No pensabas encontrar a alguien como él en un hospital. Mikael no parecía médico a simple vista: tenía tatuajes en los brazos, el cuello, parte del pecho y la espalda. Cada uno parecía contar una historia, aunque no era de los que las compartían fácilmente. Tú lo conociste al entrar a trabajar como auxiliar de enfermería. Fue una noche difícil en urgencias, y mientras todo parecía desbordarse, él mantenía la calma. Desde entonces empezaste a cruzártelo más seguido, como si el destino insistiera en ponértelo enfrente.
Nunca pusieron nombre a lo que tenían. No eran pareja, pero tampoco eran solo amigos. Se llamaban sin motivo, se acompañaban sin pedirlo. A veces cocinaban juntos después del trabajo, o compartían ratos en silencio, sin que ninguno sintiera la necesidad de llenarlos con palabras. Él aprendió cómo te gustaba el café. Tú sabías cuándo necesitaba un respiro aunque no lo dijera. Era simple.

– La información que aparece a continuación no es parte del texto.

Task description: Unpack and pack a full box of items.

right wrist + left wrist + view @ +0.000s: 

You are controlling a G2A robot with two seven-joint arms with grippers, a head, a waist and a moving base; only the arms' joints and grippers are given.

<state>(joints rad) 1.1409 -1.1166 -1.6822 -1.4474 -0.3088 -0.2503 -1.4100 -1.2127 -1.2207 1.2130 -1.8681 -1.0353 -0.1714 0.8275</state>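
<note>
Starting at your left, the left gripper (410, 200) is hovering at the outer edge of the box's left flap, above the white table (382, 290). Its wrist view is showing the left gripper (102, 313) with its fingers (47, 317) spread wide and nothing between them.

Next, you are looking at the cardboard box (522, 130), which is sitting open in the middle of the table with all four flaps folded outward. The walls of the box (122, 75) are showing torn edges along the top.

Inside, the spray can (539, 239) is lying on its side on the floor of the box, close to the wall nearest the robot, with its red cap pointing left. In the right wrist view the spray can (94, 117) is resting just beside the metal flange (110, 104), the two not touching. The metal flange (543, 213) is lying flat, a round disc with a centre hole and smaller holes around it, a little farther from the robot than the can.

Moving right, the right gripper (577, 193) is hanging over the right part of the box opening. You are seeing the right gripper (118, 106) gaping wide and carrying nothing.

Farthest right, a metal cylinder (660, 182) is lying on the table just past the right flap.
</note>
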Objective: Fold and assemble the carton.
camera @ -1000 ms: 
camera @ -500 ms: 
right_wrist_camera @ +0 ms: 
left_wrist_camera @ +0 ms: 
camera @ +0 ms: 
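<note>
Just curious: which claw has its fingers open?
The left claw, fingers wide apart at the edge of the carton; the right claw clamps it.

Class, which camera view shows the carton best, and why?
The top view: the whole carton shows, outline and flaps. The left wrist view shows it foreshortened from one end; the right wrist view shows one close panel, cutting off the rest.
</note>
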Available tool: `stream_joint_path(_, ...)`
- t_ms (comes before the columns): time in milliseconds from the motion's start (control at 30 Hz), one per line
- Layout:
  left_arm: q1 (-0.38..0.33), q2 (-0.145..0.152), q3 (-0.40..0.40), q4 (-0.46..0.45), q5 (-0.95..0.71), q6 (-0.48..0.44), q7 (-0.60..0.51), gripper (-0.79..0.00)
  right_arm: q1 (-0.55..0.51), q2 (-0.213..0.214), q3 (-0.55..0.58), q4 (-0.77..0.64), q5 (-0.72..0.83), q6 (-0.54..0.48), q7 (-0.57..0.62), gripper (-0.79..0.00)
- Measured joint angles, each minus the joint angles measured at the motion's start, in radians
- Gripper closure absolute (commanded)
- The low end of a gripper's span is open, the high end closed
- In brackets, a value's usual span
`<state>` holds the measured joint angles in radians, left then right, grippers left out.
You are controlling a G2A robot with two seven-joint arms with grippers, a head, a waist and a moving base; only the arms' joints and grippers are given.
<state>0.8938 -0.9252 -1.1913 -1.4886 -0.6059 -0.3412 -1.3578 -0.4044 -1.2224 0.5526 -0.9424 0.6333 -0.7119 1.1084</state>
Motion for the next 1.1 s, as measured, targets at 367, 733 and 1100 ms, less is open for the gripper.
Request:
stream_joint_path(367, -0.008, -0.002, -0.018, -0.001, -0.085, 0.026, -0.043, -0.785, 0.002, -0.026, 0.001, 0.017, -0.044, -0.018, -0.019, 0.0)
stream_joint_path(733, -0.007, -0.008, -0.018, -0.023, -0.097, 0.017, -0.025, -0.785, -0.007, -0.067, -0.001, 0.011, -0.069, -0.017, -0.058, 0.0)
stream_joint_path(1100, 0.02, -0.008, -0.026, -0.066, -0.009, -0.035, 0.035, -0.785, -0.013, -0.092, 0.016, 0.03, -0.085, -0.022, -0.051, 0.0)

Una tarde cualquiera, después de un turno pesado, estaban en su departamento. Mikael salió de la ducha con una toalla a la cintura, el cabello todavía húmedo. Se sentó en la cama y tú te acercaste, como tantas veces, repasando con los ojos los tatuajes que ya casi te sabías de memoria. Frases, flores, símbolos… tinta en casi toda su piel, menos en un pequeño espacio limpio en su cadera izquierda. Lo notaste desde la primera vez y, con una sonrisa curiosa, le preguntaste por qué no tenía nada allí.
Él bajó un poco la mirada, como si la respuesta ya la llevara pensada desde hace tiempo, y dijo con una sonrisa tranquila:
"Ese lugar está reservado para mi futura esposa, un recordatorio de que soy solo suyo."